• WORK TO BE COMPLETED:
Some lines in the entries contain the word "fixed". Copy all of them.

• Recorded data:
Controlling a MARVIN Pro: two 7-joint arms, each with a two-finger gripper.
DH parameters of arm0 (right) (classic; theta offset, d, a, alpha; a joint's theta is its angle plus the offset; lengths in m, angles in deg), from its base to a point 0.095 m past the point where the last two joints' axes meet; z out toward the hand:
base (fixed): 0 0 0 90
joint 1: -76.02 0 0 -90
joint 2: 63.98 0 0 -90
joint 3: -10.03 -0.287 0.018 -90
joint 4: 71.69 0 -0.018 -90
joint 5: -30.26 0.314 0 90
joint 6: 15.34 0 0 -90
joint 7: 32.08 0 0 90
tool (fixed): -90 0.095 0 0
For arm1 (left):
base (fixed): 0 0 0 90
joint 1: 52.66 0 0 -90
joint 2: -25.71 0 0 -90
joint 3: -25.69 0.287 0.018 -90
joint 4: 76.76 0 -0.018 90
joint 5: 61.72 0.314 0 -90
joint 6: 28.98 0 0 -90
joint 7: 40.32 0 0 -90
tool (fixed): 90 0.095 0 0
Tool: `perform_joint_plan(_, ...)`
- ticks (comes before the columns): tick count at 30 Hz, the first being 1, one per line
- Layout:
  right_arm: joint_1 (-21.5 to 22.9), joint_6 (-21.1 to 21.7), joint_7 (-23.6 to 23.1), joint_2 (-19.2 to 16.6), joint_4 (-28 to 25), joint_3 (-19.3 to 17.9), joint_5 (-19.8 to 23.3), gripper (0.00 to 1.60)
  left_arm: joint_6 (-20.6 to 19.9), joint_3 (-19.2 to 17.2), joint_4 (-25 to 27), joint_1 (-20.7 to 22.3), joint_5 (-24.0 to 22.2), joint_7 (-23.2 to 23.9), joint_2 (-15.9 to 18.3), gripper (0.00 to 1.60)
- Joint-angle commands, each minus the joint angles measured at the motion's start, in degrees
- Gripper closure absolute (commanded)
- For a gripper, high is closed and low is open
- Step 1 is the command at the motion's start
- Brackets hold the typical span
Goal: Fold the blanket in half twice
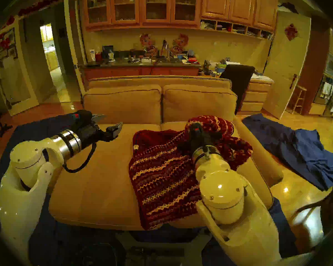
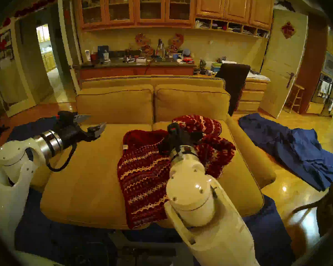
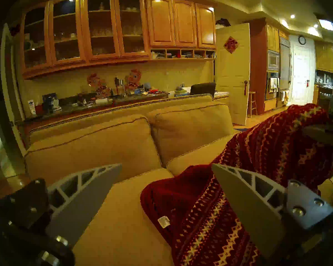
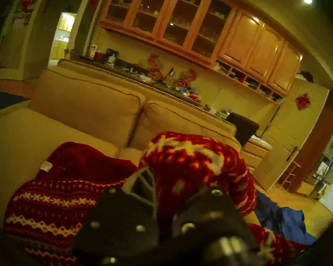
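The dark red blanket with cream zigzag bands lies on the sofa's right seat, partly folded, its plain red reverse showing at the far left corner by a white tag. It also shows in the head stereo right view. My right gripper is shut on a bunched part of the blanket and holds it raised above the far end. One finger shows; the other is hidden by fleece. My left gripper is open and empty above the left seat, left of the blanket.
The tan sofa has two back cushions and a low right arm. A wrinkled blue cloth lies on the wooden floor at the right. A dark blue floor sheet lies under the sofa's front. A wooden chair stands at the near right.
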Motion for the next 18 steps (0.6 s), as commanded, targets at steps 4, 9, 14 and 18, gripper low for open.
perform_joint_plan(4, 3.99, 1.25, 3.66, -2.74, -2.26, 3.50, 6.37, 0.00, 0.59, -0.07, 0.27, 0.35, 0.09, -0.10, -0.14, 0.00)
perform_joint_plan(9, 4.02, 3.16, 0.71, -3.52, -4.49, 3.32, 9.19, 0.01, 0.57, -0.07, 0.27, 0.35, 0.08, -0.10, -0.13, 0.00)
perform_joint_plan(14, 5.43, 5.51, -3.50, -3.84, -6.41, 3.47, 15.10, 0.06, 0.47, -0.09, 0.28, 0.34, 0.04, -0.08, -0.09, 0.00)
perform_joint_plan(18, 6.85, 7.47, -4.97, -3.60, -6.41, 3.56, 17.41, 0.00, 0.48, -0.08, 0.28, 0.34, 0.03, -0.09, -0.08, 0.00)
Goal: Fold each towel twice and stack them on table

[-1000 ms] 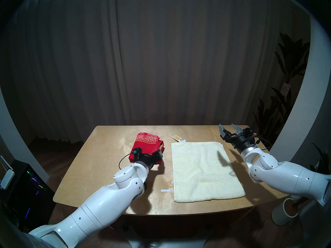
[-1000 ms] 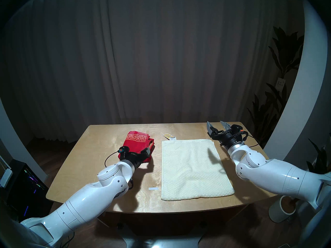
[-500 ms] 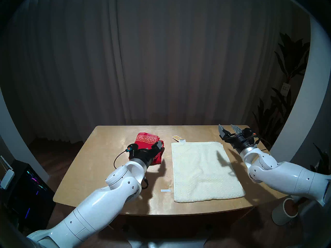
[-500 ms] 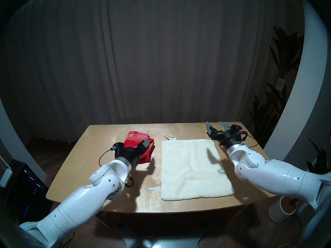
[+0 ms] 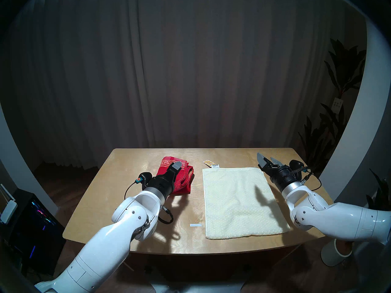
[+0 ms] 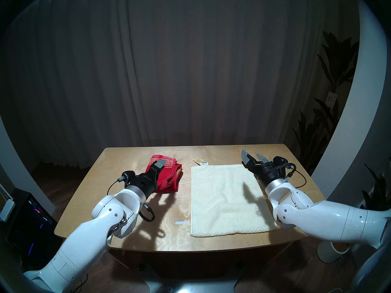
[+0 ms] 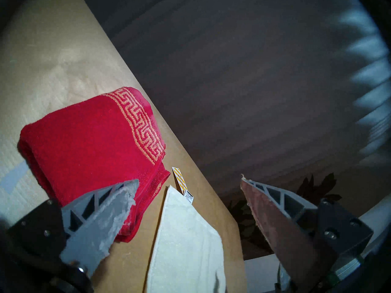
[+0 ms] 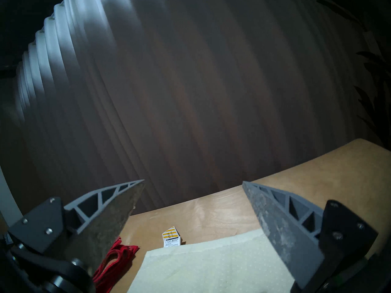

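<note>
The red towel [image 5: 183,180] with its Greek-key border lies folded in a thick bundle on the far left-middle of the table [image 5: 118,193]. My left gripper [image 5: 176,168] hovers open over the towel's near left part, turned on its side, holding nothing. In the left wrist view the red towel [image 7: 84,142] sits beside the left fingertip, not between the fingers. The cream dotted towel [image 5: 237,201] lies flat as a large rectangle to the right. My right gripper [image 5: 266,157] stands open and empty above that towel's far right corner.
A small striped paper tag [image 5: 210,163] lies at the cream towel's far left corner. A white tape mark [image 5: 195,225] sits near the front. A computer tower [image 5: 31,222] stands left of the table; a white pot [image 5: 336,254] and plants stand right.
My left gripper lifted off the red towel's near edge, rolled onto its side and drew back to the left. My right gripper shifted slightly nearer and lower, still open.
</note>
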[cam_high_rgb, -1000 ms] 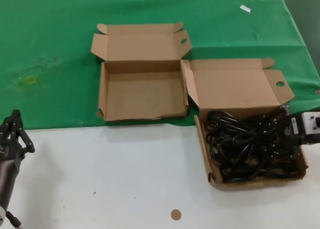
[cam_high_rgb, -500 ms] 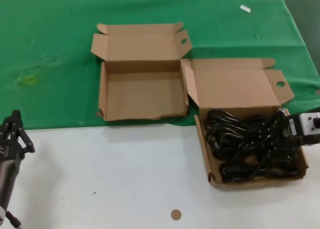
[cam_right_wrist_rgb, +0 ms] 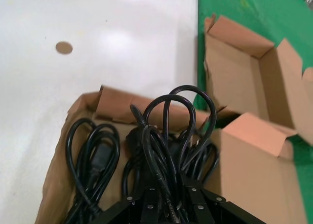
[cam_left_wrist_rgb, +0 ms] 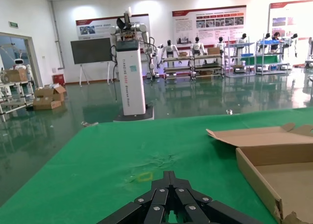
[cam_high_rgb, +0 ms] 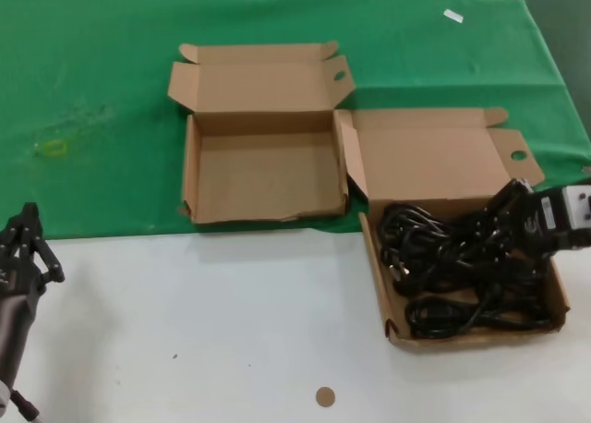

• SOLUTION FOR THIS TASK:
base (fixed): 0 0 0 90
tool (fixed): -90 0.095 0 0
base (fixed): 0 0 0 90
tool (fixed): 90 0.095 0 0

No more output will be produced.